* Task objective:
Please write out the data that follows, word for word.

* Data shown:
○ ○ ○
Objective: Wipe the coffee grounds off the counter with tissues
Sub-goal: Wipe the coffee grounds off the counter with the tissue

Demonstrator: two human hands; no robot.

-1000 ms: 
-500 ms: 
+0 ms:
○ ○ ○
* Finished exercise:
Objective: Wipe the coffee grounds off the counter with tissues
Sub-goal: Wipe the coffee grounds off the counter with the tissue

Demonstrator: two human hands; no robot.

-1000 ms: 
-500 ms: 
+0 ms:

This exercise requires nothing more.